## ACTION ITEM
Using the data below, output a verbatim copy of the lines between the one holding "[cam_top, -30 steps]" and the one holding "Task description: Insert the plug", inclusive, without any pictures.

## DATA BLOCK
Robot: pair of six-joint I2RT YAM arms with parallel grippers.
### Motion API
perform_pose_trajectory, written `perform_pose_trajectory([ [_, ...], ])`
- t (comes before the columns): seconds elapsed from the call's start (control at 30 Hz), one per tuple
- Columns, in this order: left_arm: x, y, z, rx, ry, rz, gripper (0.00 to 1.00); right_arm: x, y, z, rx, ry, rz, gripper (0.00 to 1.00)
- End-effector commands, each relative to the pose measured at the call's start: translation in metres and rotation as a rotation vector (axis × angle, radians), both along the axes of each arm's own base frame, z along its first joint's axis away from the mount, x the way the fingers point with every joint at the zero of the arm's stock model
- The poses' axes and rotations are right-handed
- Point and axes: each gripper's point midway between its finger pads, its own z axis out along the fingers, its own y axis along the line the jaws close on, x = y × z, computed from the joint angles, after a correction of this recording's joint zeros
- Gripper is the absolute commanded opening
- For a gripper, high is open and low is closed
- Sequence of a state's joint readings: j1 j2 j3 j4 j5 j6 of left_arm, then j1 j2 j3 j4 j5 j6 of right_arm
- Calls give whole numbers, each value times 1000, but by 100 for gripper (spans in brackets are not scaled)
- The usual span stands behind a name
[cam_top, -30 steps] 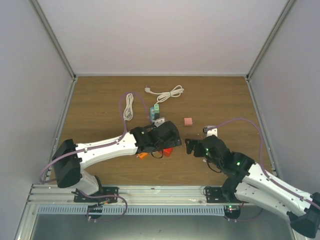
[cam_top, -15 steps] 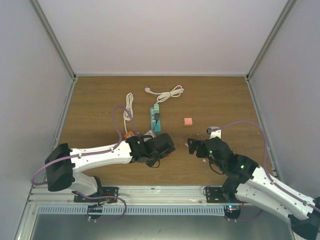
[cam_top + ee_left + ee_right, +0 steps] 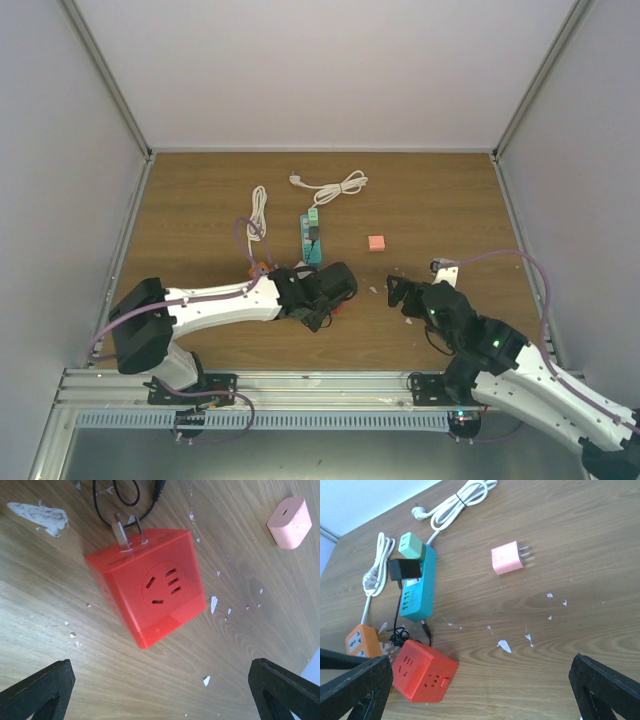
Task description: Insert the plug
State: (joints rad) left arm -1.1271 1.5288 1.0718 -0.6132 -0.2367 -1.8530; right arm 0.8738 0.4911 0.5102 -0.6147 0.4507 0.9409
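Left tool (image 3: 160, 690) now rightward, fingertips (image 3: 40, 690) cropped

You can read no lettering, brand or number here; any print on the red socket cube (image 3: 150, 585) is illegible.

A red plastic socket cube (image 3: 150, 590) lies on the scuffed wooden worktop (image 3: 580, 595), an orange socket cube (image 3: 362, 640) just beside it. A pink wall charger (image 3: 506, 559) rests apart, with a looped white cord (image 3: 465, 497) and a second white cord (image 3: 372, 577) farther back.
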Motion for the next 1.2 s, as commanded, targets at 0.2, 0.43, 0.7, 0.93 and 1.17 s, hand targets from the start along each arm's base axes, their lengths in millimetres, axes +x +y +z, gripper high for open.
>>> perform_pose_trajectory([
  [0.2, 32, -20, 0, -36, 38, 71, 99, 0, -10, -7, 6, 9, -52, 100],
  [0.43, 33, -24, -27, -6, 119, 69, 99, -1, -10, -8, 8, 9, -51, 100],
  [0.7, 40, -23, -43, 2, 155, 83, 99, -1, -10, -7, 7, 4, -48, 99],
  [0.93, 50, -20, -52, 1, 188, 83, 98, 0, -9, -7, 8, 2, -47, 100],
  [1.17, 55, -17, -61, -11, 205, 73, 95, 0, -10, -8, 3, 1, -49, 100],
])
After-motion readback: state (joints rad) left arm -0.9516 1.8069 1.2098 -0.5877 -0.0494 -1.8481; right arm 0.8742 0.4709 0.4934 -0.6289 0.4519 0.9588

## ANSWER SECTION
[cam_top, -30 steps] 
[cam_top, -15 steps] 
[cam_top + ee_left + ee_right, +0 steps] 
Task description: Insert the plug

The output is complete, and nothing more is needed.